The Franciscan Order first arrived in England in September 1224, on the Tuesday after The Nativity of the Blessed Virgin. They settled in London in the summer of 1225, after John Iwyn, a wealthy businessman, bought a plot of land for them in the parish of St. Nicholas in the Shambles (butchers' quarter). The land was just inside the city wall, which at that time was next to open country. Three years later, Joce Fitz Piers gave the Grey Friars his property in Stinking Lane. Over the next 130 years Londoners and others made 25 further donations of land to the friars, ending with Queen Isabella's donation of a tenement in 1353 or 1354. In 1229 King Henry III gave the Conventual Franciscans of London oak to build their house. By 1243 there were eighty friars in residence, and by 1258 they had extended the site on the North and West side. The original church was built with money provided by William Joynier, (mayor of London in 1239), who built the chapel and also gave two hundred pounds towards the cost of other buildings. Historian Charles Lethbridge Kingsford, who published the London Greyfriars' register and wrote a history of the site in the same volume, concludes from the sums of money spent on building work in this period that friary would have been "of a modest kind".

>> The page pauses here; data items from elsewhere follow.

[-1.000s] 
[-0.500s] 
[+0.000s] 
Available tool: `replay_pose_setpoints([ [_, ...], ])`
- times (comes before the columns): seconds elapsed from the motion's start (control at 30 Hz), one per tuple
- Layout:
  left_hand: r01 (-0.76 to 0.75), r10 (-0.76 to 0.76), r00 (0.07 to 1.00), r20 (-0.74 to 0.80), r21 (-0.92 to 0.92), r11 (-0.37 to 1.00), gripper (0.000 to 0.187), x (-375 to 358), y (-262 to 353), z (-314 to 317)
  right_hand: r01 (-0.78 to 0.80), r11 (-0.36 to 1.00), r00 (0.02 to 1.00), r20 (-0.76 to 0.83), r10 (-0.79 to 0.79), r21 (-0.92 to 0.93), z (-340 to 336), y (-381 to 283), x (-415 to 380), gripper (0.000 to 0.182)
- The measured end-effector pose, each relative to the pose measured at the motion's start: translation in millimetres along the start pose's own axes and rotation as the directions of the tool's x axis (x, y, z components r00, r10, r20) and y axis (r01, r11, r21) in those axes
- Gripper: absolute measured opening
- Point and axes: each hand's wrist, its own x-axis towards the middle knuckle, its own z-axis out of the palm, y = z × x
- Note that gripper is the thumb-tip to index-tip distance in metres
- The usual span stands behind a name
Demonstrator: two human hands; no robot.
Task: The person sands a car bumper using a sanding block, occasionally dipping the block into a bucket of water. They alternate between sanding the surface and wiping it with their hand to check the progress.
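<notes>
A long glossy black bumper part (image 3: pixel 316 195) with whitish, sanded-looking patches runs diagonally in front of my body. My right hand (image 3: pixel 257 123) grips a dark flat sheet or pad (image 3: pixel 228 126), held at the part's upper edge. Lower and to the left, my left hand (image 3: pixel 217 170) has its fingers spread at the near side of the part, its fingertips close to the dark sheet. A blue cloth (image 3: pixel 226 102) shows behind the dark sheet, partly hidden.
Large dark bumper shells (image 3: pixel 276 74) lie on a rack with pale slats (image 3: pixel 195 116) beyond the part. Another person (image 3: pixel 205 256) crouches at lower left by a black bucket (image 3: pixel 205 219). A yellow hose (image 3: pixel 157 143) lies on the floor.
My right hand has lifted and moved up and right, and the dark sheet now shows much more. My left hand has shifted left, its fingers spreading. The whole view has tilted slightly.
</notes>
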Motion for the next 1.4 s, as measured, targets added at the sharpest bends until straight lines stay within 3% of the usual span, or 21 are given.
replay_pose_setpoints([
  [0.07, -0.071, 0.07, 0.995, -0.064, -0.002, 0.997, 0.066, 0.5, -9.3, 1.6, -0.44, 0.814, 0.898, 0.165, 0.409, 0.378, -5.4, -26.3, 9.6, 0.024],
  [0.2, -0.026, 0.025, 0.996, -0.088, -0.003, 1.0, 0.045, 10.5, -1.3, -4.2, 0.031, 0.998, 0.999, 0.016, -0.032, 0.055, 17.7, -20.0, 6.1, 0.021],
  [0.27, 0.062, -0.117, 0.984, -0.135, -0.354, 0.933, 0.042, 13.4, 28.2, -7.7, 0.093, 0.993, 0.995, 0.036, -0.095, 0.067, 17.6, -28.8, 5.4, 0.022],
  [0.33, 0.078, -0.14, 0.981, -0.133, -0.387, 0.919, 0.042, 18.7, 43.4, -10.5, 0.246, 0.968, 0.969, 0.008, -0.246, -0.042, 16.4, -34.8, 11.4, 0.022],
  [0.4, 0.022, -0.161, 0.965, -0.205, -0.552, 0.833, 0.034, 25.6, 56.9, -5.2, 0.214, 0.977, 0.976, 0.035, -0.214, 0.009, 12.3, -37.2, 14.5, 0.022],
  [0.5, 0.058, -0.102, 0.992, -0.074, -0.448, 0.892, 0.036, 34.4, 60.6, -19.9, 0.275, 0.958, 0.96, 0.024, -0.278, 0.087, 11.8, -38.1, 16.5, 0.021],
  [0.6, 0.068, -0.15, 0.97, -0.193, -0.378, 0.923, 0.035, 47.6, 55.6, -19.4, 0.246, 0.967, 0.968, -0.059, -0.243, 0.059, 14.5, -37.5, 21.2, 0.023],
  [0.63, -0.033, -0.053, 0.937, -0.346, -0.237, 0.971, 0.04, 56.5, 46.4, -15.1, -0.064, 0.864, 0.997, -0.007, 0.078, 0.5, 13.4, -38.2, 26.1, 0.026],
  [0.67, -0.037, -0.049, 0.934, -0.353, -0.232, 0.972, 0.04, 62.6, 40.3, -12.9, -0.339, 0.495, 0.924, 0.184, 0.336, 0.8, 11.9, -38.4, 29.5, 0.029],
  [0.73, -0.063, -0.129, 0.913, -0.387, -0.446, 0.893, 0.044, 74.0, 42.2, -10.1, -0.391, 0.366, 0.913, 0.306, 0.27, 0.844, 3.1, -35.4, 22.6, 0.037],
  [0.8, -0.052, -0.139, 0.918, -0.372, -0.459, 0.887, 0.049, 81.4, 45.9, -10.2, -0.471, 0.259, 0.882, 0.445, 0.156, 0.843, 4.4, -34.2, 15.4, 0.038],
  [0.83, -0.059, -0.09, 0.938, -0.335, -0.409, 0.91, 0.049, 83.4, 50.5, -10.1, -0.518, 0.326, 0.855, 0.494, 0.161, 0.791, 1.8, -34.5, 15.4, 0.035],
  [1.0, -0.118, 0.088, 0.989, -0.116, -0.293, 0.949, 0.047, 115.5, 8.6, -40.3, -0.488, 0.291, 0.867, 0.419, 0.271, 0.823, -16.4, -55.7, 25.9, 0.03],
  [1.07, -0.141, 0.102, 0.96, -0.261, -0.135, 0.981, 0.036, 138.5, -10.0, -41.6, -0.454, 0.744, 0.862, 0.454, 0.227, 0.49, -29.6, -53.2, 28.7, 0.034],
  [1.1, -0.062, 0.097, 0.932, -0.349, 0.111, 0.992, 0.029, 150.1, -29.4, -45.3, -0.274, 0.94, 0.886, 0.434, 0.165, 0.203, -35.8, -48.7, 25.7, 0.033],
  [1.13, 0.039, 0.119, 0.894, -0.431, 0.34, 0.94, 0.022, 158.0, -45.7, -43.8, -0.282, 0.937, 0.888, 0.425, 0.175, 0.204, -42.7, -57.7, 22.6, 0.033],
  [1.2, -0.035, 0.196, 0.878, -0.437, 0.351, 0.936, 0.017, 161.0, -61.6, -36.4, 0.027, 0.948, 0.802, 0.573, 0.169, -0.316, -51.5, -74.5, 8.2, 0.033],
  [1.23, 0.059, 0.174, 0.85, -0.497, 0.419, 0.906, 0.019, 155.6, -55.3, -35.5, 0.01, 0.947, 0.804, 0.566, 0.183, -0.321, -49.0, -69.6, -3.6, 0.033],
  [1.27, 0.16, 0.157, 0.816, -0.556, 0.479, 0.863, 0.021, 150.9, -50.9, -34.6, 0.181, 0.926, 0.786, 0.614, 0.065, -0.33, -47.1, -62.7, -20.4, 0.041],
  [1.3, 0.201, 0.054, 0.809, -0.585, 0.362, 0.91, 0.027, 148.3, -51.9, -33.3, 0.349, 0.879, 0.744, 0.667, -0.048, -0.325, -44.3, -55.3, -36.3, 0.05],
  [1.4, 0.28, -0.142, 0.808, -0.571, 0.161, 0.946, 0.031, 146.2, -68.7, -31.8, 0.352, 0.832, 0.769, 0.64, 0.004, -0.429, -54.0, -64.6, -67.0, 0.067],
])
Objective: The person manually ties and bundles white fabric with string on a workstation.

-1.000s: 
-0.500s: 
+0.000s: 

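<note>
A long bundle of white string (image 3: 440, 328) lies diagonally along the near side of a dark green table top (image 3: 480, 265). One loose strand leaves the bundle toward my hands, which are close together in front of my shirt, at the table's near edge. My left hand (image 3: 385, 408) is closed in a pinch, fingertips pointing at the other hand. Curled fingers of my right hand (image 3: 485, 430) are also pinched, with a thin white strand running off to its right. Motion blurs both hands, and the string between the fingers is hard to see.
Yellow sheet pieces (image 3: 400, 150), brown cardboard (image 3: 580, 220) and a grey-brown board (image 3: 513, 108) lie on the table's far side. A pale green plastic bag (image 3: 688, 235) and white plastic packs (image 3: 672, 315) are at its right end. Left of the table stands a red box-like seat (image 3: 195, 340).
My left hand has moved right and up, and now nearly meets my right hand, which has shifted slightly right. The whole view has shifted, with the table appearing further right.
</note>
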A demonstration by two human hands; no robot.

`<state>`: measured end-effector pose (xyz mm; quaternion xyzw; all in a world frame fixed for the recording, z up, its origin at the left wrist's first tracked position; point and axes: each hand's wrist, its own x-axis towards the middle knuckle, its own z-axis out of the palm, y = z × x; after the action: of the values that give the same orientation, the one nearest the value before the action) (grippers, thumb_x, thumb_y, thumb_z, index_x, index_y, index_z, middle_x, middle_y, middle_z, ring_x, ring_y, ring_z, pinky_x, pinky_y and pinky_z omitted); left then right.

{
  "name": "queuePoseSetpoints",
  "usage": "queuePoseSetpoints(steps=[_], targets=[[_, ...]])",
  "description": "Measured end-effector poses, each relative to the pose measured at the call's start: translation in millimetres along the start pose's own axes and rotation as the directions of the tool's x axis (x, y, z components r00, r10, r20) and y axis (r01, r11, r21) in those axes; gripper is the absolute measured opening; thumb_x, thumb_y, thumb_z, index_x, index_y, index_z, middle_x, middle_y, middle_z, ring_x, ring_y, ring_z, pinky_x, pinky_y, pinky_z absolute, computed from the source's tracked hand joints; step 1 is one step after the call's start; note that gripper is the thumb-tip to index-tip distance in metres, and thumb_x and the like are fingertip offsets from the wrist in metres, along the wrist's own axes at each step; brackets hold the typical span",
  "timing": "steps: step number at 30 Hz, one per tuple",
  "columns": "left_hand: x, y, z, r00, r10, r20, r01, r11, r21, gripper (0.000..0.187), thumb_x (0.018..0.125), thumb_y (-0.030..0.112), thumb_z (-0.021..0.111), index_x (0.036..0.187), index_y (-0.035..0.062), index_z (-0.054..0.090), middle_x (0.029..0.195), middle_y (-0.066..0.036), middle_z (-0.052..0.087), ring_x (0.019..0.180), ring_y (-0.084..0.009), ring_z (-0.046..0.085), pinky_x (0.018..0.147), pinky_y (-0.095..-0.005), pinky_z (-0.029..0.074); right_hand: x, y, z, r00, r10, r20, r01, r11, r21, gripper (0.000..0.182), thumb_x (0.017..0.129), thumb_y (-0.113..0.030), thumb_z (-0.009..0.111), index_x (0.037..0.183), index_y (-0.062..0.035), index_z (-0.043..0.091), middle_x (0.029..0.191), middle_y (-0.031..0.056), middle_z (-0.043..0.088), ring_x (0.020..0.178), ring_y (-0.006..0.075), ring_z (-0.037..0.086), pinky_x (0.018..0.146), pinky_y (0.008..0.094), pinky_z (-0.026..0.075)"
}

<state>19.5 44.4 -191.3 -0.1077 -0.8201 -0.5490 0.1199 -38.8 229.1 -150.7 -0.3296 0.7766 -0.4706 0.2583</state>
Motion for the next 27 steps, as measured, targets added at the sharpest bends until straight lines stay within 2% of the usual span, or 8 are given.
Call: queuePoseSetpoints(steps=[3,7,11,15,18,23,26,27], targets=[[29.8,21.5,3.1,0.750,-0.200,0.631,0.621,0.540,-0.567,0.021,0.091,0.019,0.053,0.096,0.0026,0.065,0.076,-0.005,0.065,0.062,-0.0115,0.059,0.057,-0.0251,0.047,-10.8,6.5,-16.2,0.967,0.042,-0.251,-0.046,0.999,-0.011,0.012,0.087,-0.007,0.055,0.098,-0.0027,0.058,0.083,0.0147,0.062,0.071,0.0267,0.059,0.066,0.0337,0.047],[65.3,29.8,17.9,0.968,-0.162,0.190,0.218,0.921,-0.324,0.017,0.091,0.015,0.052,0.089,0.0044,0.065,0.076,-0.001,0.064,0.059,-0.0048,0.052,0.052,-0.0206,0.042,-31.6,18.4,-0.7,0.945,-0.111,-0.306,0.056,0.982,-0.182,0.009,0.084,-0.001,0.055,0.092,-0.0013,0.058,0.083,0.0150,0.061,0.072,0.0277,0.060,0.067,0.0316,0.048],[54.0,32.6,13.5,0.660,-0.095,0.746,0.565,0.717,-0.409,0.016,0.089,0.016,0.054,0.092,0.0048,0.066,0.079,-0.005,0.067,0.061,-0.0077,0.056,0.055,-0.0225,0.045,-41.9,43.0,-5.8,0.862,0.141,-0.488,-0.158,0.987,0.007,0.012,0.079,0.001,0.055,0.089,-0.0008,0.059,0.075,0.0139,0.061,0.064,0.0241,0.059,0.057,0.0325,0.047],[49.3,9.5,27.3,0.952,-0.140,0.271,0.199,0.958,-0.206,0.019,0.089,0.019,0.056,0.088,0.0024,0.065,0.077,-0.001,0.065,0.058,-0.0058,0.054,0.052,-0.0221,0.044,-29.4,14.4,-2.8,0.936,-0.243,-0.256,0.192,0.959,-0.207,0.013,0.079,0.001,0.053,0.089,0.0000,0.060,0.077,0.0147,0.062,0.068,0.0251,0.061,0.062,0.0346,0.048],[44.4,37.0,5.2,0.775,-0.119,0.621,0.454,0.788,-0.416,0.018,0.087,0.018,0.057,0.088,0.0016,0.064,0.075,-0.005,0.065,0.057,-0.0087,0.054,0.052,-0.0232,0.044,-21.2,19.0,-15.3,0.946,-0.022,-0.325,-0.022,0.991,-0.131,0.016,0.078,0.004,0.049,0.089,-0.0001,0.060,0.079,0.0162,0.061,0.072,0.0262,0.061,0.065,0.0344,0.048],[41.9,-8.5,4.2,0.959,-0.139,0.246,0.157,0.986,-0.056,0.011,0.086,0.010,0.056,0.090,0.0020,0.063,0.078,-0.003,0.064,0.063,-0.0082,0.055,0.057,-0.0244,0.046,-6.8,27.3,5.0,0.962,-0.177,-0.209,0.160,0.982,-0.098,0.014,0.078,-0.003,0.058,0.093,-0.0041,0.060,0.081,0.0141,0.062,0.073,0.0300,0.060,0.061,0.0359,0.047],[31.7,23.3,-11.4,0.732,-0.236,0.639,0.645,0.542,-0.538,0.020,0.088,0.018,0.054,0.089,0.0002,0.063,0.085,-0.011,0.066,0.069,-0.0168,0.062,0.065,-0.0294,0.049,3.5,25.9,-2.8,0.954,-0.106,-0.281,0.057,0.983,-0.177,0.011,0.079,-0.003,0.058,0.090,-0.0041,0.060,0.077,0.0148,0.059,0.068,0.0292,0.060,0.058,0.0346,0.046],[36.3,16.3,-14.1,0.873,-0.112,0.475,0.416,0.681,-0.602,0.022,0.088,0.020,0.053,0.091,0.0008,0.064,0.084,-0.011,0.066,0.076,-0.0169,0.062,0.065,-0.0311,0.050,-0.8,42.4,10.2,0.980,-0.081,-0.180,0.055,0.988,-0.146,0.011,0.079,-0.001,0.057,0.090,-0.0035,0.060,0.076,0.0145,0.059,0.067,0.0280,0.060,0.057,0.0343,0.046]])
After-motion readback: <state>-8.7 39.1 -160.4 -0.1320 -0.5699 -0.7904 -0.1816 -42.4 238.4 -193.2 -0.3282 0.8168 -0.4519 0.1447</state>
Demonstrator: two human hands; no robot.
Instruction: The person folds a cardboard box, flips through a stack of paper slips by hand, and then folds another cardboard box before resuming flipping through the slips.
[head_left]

Further work began on the church towards the end of the 13th century. Henry le Walleis (d. 1302), another mayor of London, is supposed to have built the nave, and given timber for the altars. In 1301–1302 Queen Margaret (Marguerite of France (born 1282), second wife of King Edward I) spent 60 marks on land in the parish of St. Nicholas for the Grey Friars. The Choir was built on this site. She funded the construction of the church, spending 2,000 marks on the work before her death in 1318, at which point it was still unfinished. Queen Isabella, wife of Edward III (r. 1327–1377), was responsible for completing the work, spending around £700. The total expenditure on the new church was about £2700, a huge sum.
There were six chapels within the church, eight other altars and many statues and images of saints (at least eight are documented, in addition to those in the chapels and on the altars). The church became a favourite burial place for those of high rank and status. Margaret was buried there, as was Isabella, widow of Edward II; the heart of Eleanor of Provence, wife of Henry III, was buried there as well.
Built in the gothic style it was completed in 1348, and was the second-largest in medieval London, measuring 300 feet (91 m) long by 89 feet (27 m) across. The monastery was dissolved in 1538 by Thomas Chapman, an agent of Thomas Cromwell. On 12 November the house signed a deed of surrender, probably composed by Chapman. The Friars were made to confess that "the perfeccion of Christian liuyng dothe not conciste in...weryng of a grey cootte, disgeasing our selffe aftyr straunge fassions, dokynge, nodyngs and bekynge, in gurdyng our selffes wythe a gurdle full of knots, and other like Papisticall ceremonyes"
After the Surrender some of the houses on the site were converted for private use, and the church was closed, and used as a store-house for treasure looted from the French. In 1547, the king gave the church, the buildings called "le Fratrye," "le Librarye," "le Dorter," and "le Chapterhouse," and the ground called "le Great Cloyster," and "le Little Cloyster" to the City of London. The church, which had suffered damage and looting, now called Christ Church was to be church of a new parish formed by joining St. Nicholas and St. Ewen. It was re-opened on 30 January 1547. It was destroyed by the Great Fire of London in 1666.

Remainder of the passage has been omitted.